The new devices are supposed to accelerate the production of enriched uranium and increase Iran’s stockpile, which has exceeded the 300 kg limit set in the Vienna agreement since July.

The deal is in danger of collapsing since Trump withdrew in May 2018.

Following its withdrawal, Washington gradually reimposed economic sanctions on Tehran, pursuant to a policy of “maximum pressure” aimed at forcing Tehran to renegotiate an agreement that, according to Trump, offers better guarantees.

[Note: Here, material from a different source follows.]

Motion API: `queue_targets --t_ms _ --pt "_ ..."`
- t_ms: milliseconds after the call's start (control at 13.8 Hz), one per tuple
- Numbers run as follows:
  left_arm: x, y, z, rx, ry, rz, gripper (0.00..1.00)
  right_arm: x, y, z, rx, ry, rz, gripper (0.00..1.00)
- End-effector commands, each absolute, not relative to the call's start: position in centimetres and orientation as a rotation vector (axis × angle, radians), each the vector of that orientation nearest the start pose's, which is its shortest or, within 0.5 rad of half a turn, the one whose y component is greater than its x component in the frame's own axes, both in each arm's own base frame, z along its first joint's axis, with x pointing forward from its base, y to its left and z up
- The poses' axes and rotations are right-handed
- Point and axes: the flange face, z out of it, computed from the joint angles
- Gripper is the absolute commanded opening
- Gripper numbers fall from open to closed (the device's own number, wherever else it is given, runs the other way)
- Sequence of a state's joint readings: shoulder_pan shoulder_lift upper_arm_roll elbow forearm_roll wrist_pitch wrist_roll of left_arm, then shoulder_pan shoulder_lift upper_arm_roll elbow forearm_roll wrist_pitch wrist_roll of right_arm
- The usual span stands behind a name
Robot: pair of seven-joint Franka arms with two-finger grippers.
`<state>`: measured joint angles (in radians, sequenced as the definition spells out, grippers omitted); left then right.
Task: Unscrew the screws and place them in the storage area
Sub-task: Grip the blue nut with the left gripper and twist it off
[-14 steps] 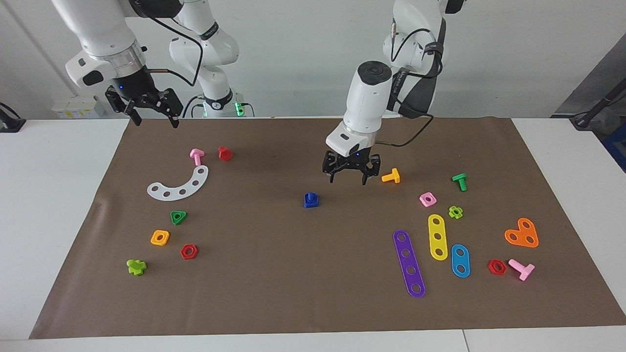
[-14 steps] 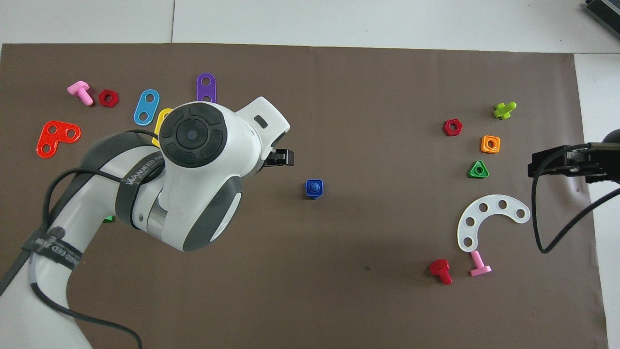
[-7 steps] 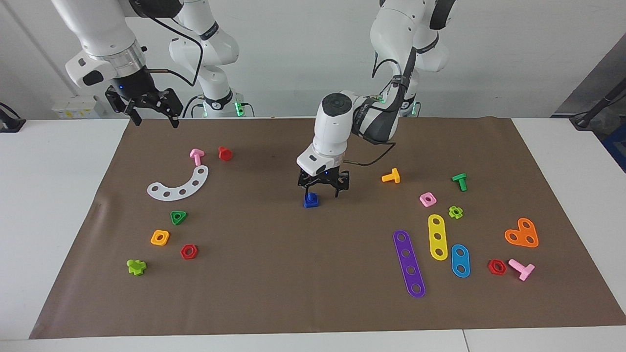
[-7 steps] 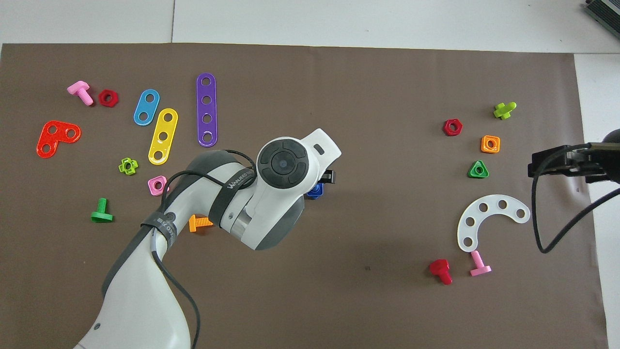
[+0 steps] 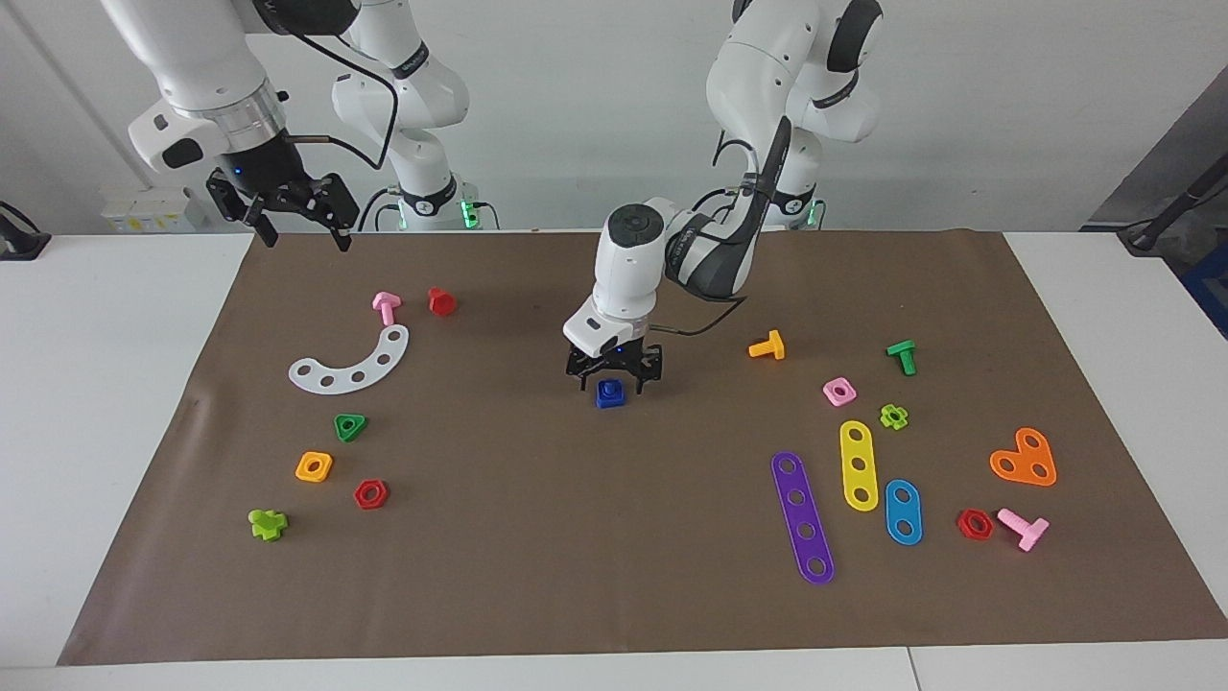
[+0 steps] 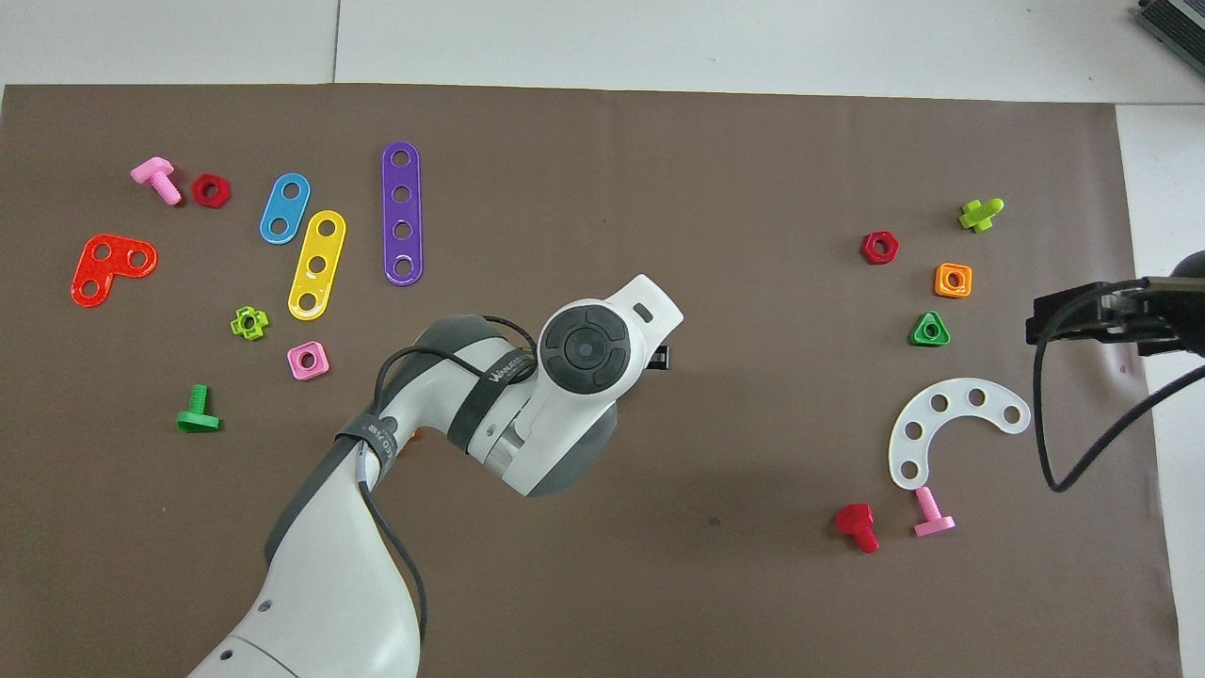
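Right arm is parked: right gripper [image 5: 295, 221] hangs over the mat's robot-side edge at its own end, fingers spread, nothing held.

Left gripper [image 5: 611, 381] is down at mat centre, fingers spread wide on either side of the dark-blue screw [image 5: 609, 393]. No grip is seen yet; whether the fingertips touch the part cannot be told.

The screw stands head-down with the shank up through a dark-blue square nut at its base, well apart from everything else.

Step in hand, as judged: closing on the shank to unscrew it.
- Shank should be centred between the fingers before closing; an off-centre pinch would tip or skid the assembly.
- Nothing holds the nut down, so it may turn with the screw; a grip high on the shank, clear of the nut, is advised.

Storage area [image 5: 317, 403] lies toward the right arm's end: white curved strip [image 5: 351, 362], then green [image 5: 350, 426], orange [image 5: 314, 466] and red [image 5: 370, 493] nuts farther out.

View differences: in the overhead view the screw is fully hidden under the left wrist, with only one finger [image 6: 659, 357] poking out. Finger spread and screw position are readable from the facing view alone.
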<state>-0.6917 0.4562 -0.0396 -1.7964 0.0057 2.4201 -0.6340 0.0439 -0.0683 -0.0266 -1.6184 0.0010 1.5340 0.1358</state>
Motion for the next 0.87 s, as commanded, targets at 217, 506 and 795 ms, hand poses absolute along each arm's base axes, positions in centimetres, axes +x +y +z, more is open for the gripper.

US sanctions deprive Iran of reaping the economic benefits expected from the agreement, which provided for the lifting of some of the international sanctions that have been isolating Iran for years, in return for significantly reducing its nuclear program to prevent it from acquiring nuclear weapons.

Tehran, which has consistently denied pursuing a nuclear bomb, intends to reduce its obligations to get other parties to the deal to help it bypass US sanctions, particularly those that deny it oil exports.

Since May, Tehran has increased its stockpile of enriched uranium to above the limit set in the agreement and has resumed enrichment by 4.5 percent, higher than its maximum limit (3.77 percent) but well below the threshold for military uses.

Kamalundi said on Saturday that Iran does not intend at present to enrich by more than 4.5%. “We do not currently need to enrich by 20%, and if we feel this need at one time, we will start to increase our stockpile (of enriched uranium) by 4.5% “.

US Secretary of State Mike Pompeo said Friday that it was “unacceptable” for Iran to back down from further commitments, while the European Union called on Tehran on Wednesday to “reverse” its decision.

The three European countries involved in the agreement, led by France, are redoubling diplomatic efforts to save the deal from total collapse and reduce tensions between Iran and the United States, which remains at its height after it came to the brink of an armed confrontation in June.

But the project, which has been discussed in recent days to give Iran a 13.5 billion euro line of credit to allow it to re-implement the deal in full, clashes with Washington’s refusal to ease sanctions.

Cornell Verota will arrive in Tehran on Saturday evening, where he will meet on Sunday with the head of Iran’s Atomic Energy Organization Ali Akbar Salehi and Foreign Minister Mohammad Javad Zarif.